* What the exercise asks *
Your task is to find every line of the data that holds the string "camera" and copy it.

* Supplied material *
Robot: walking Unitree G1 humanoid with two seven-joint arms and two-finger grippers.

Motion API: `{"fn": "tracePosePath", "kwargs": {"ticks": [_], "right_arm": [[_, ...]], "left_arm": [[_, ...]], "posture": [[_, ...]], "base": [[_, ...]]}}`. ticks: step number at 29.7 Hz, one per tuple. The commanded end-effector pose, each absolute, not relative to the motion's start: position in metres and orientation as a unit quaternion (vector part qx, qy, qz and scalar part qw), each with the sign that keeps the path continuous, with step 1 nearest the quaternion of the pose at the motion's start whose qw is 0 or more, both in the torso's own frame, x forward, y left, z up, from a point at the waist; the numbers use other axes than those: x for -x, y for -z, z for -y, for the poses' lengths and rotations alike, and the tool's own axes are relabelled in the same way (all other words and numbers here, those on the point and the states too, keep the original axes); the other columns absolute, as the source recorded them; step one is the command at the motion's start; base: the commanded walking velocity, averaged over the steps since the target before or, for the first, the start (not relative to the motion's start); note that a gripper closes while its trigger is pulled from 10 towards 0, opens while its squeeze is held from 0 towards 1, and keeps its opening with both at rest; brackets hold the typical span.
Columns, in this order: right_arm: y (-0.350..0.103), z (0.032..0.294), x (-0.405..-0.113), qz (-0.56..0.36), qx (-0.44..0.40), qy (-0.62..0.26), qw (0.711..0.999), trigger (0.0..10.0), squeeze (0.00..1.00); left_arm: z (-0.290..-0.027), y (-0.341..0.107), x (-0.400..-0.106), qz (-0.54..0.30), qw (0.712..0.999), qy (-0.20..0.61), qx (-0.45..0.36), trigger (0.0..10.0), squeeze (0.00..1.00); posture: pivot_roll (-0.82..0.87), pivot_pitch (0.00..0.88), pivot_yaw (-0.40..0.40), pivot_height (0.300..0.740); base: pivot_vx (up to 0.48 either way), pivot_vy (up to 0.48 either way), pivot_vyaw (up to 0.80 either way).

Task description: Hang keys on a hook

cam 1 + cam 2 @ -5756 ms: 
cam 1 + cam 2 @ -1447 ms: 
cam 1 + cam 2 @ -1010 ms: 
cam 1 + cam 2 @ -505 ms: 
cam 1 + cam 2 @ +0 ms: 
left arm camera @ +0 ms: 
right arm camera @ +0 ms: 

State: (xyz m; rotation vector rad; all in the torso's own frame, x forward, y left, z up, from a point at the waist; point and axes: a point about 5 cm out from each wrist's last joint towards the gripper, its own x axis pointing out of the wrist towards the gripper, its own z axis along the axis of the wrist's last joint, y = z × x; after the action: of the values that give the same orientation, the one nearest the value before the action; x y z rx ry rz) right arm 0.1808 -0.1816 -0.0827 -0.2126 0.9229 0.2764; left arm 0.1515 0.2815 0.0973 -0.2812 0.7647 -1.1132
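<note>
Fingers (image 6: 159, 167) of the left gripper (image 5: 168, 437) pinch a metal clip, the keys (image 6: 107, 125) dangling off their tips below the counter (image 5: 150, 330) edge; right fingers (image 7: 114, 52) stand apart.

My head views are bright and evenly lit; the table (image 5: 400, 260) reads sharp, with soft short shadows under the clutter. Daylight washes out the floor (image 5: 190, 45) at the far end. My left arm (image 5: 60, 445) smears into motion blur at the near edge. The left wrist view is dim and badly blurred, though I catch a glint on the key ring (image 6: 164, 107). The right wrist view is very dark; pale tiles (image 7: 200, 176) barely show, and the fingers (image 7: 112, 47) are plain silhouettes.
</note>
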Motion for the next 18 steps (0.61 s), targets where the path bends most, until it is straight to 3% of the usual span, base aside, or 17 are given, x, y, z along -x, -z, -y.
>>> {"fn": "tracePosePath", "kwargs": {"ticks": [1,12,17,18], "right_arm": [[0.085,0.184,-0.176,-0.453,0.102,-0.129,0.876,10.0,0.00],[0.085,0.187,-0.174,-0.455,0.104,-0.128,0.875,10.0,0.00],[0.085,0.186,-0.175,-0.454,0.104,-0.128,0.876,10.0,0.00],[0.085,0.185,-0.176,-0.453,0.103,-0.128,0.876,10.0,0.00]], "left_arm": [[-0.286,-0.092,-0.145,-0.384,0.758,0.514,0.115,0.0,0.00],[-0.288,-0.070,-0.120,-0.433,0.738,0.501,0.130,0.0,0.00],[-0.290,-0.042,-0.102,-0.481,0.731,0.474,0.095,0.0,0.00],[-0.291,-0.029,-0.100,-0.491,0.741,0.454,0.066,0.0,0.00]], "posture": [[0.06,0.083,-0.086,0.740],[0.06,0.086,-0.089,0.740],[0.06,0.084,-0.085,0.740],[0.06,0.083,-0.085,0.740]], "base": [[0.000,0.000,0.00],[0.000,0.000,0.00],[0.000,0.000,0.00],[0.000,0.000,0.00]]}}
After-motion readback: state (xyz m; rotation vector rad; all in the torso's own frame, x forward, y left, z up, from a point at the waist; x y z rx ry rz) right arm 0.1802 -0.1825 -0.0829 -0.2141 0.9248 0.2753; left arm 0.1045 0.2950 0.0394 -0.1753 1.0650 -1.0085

* Written reply *
left arm camera @ +0 ms: 
right arm camera @ +0 ms: 

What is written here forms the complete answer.